The term “foundation model” has been increasingly applied to biology. It’s an enticing idea but would benefit from some specification.
A foundation model is generally characterized by three features
It has a specific and measurable output or objective
It is intended to span the dimension space of features that contribute to that objective
It is based on the existence of a common (though perhaps undefined) generator function
For example, in the common foundation models that exist now – notably the large language models and image generation models, the criteria are satisfied by the following
1) For LLMs – “predict the next word optimization”, trained on the internet, underlying statistical grammar (perhaps the Chomskian grammar) that generates the outputs
2) For image generation – correct classification by labels, the internet, human annotation as a source of truth.
With these features, one can think of a foundational model as a net (or manifold) that fully covers a feature space and relates the variables. The net can dense or sparse depending on the dimensionality and training set sizes. The denser the net, the better the generality, the sparser, the more transfer learning tuning may be needed to build useful models in specific areas.
To the extent that the foundation model concept has been applied to biology, it is had the above features. Specificity of objectives and data sampling are both human defined, but the underlying generator function is inherent to the system being modeled and is the most central.
The successful cases of generalized foundation models in biology are molecular – eg Alphafold and variants, chemistry modelling, etc. The implied underlying generator is physics. It’s not necessary that this is explicitly defined but it does govern behavior. This is the same as numerical computation of solutions to partial differential equations that don’t have symbolic solutions. (This is, in fact, precisely what backpropagation is).
In more complex systems such as cells, the underlying generator functions become less generalizable – for example, the generator of gene expression consists of a collection of both “cell state” and environmental factors – many of which are difficult to measure or define. As such any deep network that aims to map inputs to outputs will learn on training data that is specific to the underlying generator function. Many research papers aim to do this in biology via joint embeddings (for example drug interactions/imaging/gene expression, etc), and they can demonstrate improvement within the scope of the publication, but not necessarily extrapolated.
In any sufficiently complex system, if one wants to create a foundation model, the two levers to consider are 1) at what level are we presuming a common generator function and 2) based on that level, how much data is required to cover the dimension space below that level to make a useful model?
We are familiar with this concept in tech world as companies aim to link all activity to a single user (the generator) and then cluster those generators (eg people) in to common groups to predict shared behaviors. The approach was not to seek to build a “foundation model” nor would this likely have been useful or successful.
The same will apply in complex systems in biology. While the generator functions are closer to an objective model than human psychology or behavior is, the data is far less abundant at this time.
Practical approaches to developing foundational models in complex systems should be considered more in a constructionist format – where useful models are developed in specific domains and expanded to others.
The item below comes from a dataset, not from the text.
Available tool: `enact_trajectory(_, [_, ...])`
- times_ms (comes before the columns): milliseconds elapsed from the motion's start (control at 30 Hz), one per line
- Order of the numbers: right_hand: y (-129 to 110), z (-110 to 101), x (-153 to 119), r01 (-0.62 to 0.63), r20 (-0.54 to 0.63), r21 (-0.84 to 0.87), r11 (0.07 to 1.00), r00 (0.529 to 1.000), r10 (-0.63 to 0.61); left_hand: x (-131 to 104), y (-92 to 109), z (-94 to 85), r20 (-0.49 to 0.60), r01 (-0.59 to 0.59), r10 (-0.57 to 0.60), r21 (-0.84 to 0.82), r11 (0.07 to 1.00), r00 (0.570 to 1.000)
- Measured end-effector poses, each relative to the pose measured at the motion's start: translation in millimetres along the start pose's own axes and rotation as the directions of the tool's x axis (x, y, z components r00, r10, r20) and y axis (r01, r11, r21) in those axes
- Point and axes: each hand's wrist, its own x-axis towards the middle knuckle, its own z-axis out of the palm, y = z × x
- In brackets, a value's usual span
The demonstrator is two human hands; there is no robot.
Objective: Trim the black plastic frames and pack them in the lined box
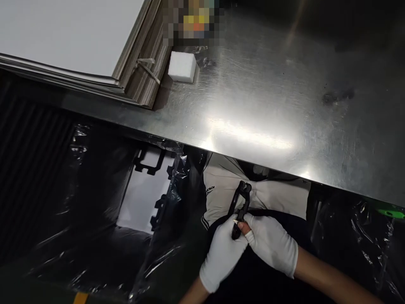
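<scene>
Here we take the steel surface as our landmark and read everything from it, left to right. On its far left corner lies a stack of boards, white on top and brown at the edges, with a loose strap hanging down their side. Just right of the stack sits a small white foam block, alone on the bare metal. Below the surface's near edge, to the left, black plastic sheeting lines a bin or bag, and a white sheet with black cutout shapes lies in it.

Under the near edge, about midway along, our two gloved hands meet over our lap. The left hand is closed around the lower end of a small black part, and the right hand pinches the same end from the other side, a bare fingertip showing through the glove. So both grips are clamped on the part, which stands nearly upright between them, its forked upper end free and pointing toward the surface's edge.

We judge the part light and stiff, likely moulded plastic or thin metal, with slender arms that could bend or snap if squeezed near the fork. The thicker lower stem, where our fingers already sit, looks the safest place to hold. The cloth gloves should give fair friction, though so narrow a piece could twist between them.
</scene>
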Motion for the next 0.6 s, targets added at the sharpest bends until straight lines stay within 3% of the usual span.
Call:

We should not expect that “biology” will be solved by foundation models, but we should expect deep learning and data generation to continue to develop increasingly effective models of important complex phenomena.
Thanks for this thoughtful piece, Jason. Could you provide an example of the "constructionist format" of foundational model development referenced below? I want to better understand what you mean by domain-specific models being expanded to other domains.
"Practical approaches to developing foundational models in complex systems should be considered more in a constructionist format – where useful models are developed in specific domains and expanded to others."